11.18.2010

Moro num beco

não importa qual. Na frente da minha casa, ou melhor, da minha janela, há uma senhora senil, e ao lado, uma outra senhora, um pouco menos senil, que geralmente muito brava sempre grita e esperneia contra o mundo. Seus lamentos de dor as vezes são cômicos, outras vezes são sublimes, mas as brigas com seu filho são mais tristes. Ouço tudo, claro, principalmente quando trabalho em casa, com a tal janela em frente, ouvindo tudo o que se passa no beco, ou seja, nada. Há cinco minutos atrás, eu sentado nesta mesma cadeira da qual não saí para escrever isto aqui, ouvi a tal senhora gritar: "então, o que faz o senhor parado aí no beco?". Ao que respondeu uma voz rouca que acusava uma idade certamente passada dos sessenta: "é que este beco é lindo. Lindo, não, é lindíssimo." A senhora, dos gritos loucos, passou o pano: "lindo? o senhor tinha que ver anos atrás, isto aqui é que era uma alegria, com churrasco, bailarico, festas e coisa tal, tudo decorado." Depois de um silêncio, imagino eu que com uma cara de interrogação do mesmo senhor, a senhora continuou: "Hoje, todos morreram, ta tudo morto, acabou". O senhor não respondeu.
   

11.16.2010

Esqueceram de convidar alguém para a cimeira da OTAN em Lisboa?

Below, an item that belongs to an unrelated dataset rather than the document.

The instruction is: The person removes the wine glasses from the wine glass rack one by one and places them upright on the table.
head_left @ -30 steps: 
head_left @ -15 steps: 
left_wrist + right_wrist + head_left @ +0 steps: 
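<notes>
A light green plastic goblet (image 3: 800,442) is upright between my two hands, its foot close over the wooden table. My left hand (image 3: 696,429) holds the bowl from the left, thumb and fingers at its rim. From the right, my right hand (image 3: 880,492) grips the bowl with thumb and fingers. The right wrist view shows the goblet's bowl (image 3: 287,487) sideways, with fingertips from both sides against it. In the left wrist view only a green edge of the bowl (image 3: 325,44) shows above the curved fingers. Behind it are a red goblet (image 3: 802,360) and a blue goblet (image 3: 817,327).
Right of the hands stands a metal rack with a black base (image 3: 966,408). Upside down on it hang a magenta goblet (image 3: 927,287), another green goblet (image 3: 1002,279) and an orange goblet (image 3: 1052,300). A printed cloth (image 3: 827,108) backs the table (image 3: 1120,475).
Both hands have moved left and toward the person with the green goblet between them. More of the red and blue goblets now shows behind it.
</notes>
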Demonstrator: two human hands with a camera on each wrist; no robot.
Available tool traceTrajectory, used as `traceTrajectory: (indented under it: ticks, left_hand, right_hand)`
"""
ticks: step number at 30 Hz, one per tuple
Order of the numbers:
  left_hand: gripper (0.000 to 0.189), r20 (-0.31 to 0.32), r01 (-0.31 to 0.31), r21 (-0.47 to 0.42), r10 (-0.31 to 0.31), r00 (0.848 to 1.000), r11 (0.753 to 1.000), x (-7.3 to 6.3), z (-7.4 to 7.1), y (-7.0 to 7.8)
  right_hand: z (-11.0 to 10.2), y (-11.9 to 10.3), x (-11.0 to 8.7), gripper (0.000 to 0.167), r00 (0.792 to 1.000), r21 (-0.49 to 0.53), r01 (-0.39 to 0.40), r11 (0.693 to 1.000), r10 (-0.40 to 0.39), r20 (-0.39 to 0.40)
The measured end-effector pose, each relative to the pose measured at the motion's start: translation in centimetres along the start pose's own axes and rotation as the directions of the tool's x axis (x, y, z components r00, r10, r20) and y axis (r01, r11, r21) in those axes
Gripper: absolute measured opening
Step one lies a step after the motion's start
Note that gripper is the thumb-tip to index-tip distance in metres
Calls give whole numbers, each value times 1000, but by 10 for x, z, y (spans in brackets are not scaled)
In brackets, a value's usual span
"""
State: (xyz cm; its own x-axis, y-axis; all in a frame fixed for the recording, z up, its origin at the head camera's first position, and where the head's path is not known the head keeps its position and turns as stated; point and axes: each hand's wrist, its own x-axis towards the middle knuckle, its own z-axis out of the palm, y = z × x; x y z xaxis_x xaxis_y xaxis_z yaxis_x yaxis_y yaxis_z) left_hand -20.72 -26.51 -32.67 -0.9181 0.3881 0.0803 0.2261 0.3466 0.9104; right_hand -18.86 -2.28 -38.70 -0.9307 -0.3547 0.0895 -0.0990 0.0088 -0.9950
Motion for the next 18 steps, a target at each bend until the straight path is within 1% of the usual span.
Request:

Ou seriam inimigos? Enquanto o exército vermelho, que venceu a IIº Guerra Mundial, valeu de sua tropa numerosa de 5 milhões de soldados - a lenda conta alguns sem armas - o exército chinês tem hoje dezenas de milhões. Nada mal para um país que não tem a garra imperialista dos ianques (que têm bases por todos os lados). Mas e quando esse pessoal decidir desabotoar as fronteiras e cair para o mundo, além de seus têxteis e eletrônicos? Quero só continuar perto do mar, sou amigos dos chineses.

11.15.2010

Os Donos do Mundo

Pode-se verificar e fundar para qualquer um que saiba passear, a existência, com prova, de pequenos sofrimentos quotidianos que se debruçam para apanhar o leite mais barato na prateleira do mercado. Cada qual, uns pioram, outros melhoram, muito muda, um país muda, um povo muda, mas na sua essência, continua sempre a mesma coisa. Estamos atravessando um deserto, e nele, os mais inteligentes não se podem preservar luxo maior, do que o de participar indigentemente de um movimento coletivo e quixotesco, contra gigantes tão reais quanto invisíveis. Eis que se o mundo chorasse para rir amanhã qualquer sacrificio ainda valeria a pena, de ser terrível e sublime ao mesmo tempo. Mas qual sacrificio, qual que, de quem, para que? Fui ver o que se passa fora dos muros brancos com o cheiro invernoso da humidade lisboeta, e descobri que a vida é imoral, e que por consequência, somos mesmo livres - merda. Por isso, moças e rapazes que nasceram no deserto com armaduras de desdém, saibam, saibamos! que a felicidade está na medida do fazer e não da contemplação. Por hora, isto é verdade velha, mas vale a pena o esforço de lembrar, artisticamente, de certos ditos que arriscam de serem aniquilados numa época em que a tecnologia privilegia a comunicação e despreza o pensamento. Lutar por uma dialética capaz de quebrar tijolos com palavras foi ridiculamente corajoso; talvez tenha sido melhor do que não perder pelo simplesmente nada.E foi assim que, depois de tudo o que a ciências e as artes puderam proporcionar de mais apaixonante e assassino, entramos na segunda idade média que, com a aceleração crescente dos devires, deverá durar menos em tempo, porém, causar maior estrago no espirito. Na espera, pensemos com o corpo, isso ajuda. E um pouco de música também.